Provvigioni: le ragioni degli agenti immobiliari
E’ polemica dopo l’inchiesta dell’associazione Altroconsumo sulle prestazioni degli agenti immobiliari, rispondono le associazioni di categoria.
“Riteniamo l’inchiesta non rappresentativa della realtà, in quanto – dichiara il Presidente nazionale Fiaip Paolo Righi – il campione in oggetto non tiene conto della realtà del variegato mondo delle agenzie immobiliari italiane, che si distinguono tra quelle che fanno capo al mondo del franchising e quelle a conduzione singola del professionista. Inoltre l’inchiesta è stata svolta solo in alcuni capoluoghi di Regione mentre la maggior parte delle 32.000 agenzie immobiliari italiane risiede nelle province e nei piccoli comuni, dove l’economia dell’immobiliare è totalmente diversa dai capoluoghi di Regione.”.

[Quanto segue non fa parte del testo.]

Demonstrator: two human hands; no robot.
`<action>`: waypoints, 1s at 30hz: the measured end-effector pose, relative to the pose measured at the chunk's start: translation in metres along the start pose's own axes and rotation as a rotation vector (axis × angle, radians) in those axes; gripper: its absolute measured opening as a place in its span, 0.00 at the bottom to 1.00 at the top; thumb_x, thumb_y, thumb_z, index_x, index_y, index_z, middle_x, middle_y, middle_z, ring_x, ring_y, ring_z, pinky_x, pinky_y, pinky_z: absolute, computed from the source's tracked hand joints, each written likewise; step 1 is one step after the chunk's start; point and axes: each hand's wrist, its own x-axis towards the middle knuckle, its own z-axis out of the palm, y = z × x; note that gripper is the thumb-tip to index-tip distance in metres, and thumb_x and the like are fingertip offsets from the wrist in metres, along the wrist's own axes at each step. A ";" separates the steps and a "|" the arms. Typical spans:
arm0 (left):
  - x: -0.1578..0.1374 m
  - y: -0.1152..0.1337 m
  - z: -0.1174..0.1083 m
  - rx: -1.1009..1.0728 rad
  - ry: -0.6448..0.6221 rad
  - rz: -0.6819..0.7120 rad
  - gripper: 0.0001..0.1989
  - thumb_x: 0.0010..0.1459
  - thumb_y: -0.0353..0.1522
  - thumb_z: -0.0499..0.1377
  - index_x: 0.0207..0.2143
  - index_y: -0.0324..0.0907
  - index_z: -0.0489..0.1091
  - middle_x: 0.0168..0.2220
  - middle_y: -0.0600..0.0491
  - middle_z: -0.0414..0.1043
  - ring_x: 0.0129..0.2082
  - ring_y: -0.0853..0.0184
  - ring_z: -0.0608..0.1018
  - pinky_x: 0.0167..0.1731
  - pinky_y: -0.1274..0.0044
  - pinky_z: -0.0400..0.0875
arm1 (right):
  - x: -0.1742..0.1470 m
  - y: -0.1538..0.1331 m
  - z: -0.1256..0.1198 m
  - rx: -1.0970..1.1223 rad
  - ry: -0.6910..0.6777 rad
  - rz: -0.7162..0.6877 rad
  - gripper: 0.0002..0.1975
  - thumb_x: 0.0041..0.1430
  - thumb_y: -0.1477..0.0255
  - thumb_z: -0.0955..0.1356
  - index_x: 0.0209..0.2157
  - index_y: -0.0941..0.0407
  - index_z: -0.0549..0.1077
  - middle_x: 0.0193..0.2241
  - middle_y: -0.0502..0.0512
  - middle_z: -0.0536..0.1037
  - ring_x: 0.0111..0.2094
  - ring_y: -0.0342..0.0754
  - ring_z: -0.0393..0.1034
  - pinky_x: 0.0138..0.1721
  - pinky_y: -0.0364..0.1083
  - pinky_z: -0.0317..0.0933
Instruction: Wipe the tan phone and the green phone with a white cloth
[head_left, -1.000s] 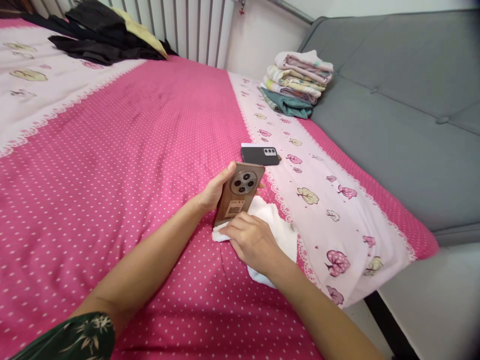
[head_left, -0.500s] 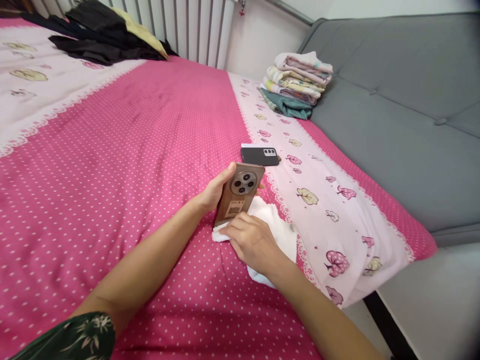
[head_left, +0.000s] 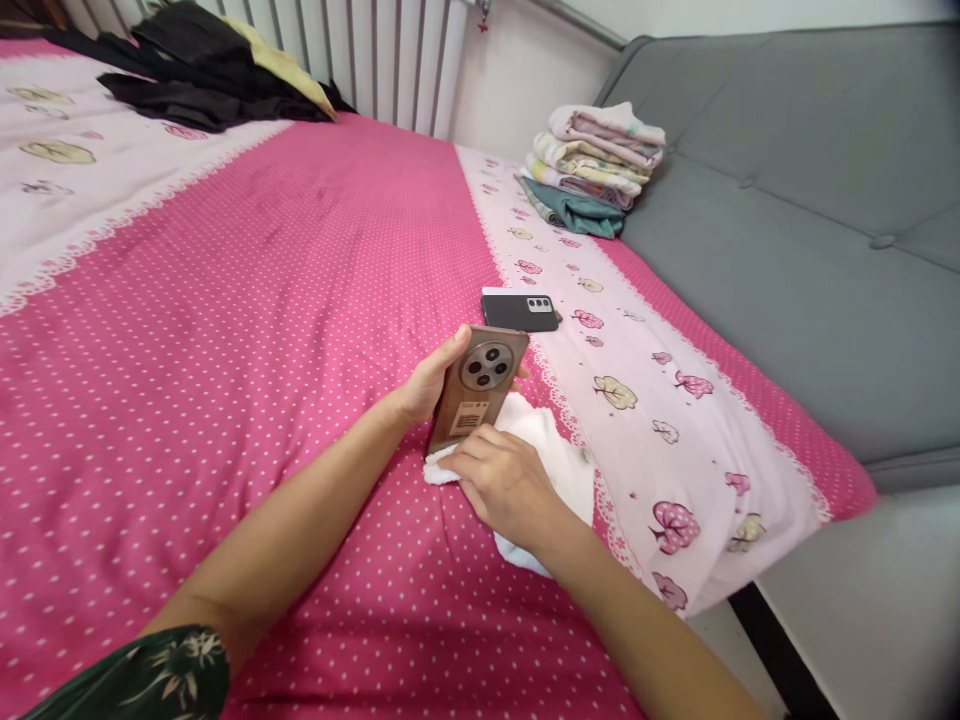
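My left hand (head_left: 431,382) grips a brown smartphone (head_left: 480,388) by its sides, tilted up, with the round camera module and a label on its back facing me. My right hand (head_left: 504,482) is closed on a white cloth (head_left: 551,452) and presses it against the phone's lower end. Part of the cloth spreads out on the bed to the right, under my right hand and wrist. Just beyond the held phone lies a dark phone (head_left: 510,311), camera side up, on top of something pale and flat that is mostly hidden.
The bed (head_left: 300,270) has a pink dotted cover with printed white bands. Folded cloths (head_left: 592,165) are stacked by the grey padded headboard (head_left: 795,200). Dark clothes (head_left: 202,75) lie at the far left, near a white radiator (head_left: 375,60).
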 end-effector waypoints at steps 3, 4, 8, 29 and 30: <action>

Mentre il presidente Anama, Paolo Bellini risponde al dato dell’inchiesta sul real estate che riporta che il 97% degli agenti contattati chiede la provvigione da entrambe le parti, ricordando che “è il codice civile che lo stabilisce! E poi una ragione c’è: quella di rendere il mediatore arbitro dell’affare, equidistante sia dal venditore che dall’acquirente. Sul mercato di alto livello professionale ci sono agenti che chiedono il 5% di provvigione al venditore e il 3% all’acquirente, con la consapevolezza di chi deve investire in pubblicità, in servizi, in consulenze esterne e in mezzi per raggiungere l’obiettivo”. Quanto alle prestazioni, invece, il presidente dell’Anama concorda con Altroconsumo: “un agente immobiliare moderno e serio fornisce prestazioni e servizi completi, che vanno dalla commercializzazione, all’assistenza, dalle visure ai rapporti con gli altri consulenti, per giungere al rogito notarile sereni e preparati, emettendo le relative fatture di provvigione”.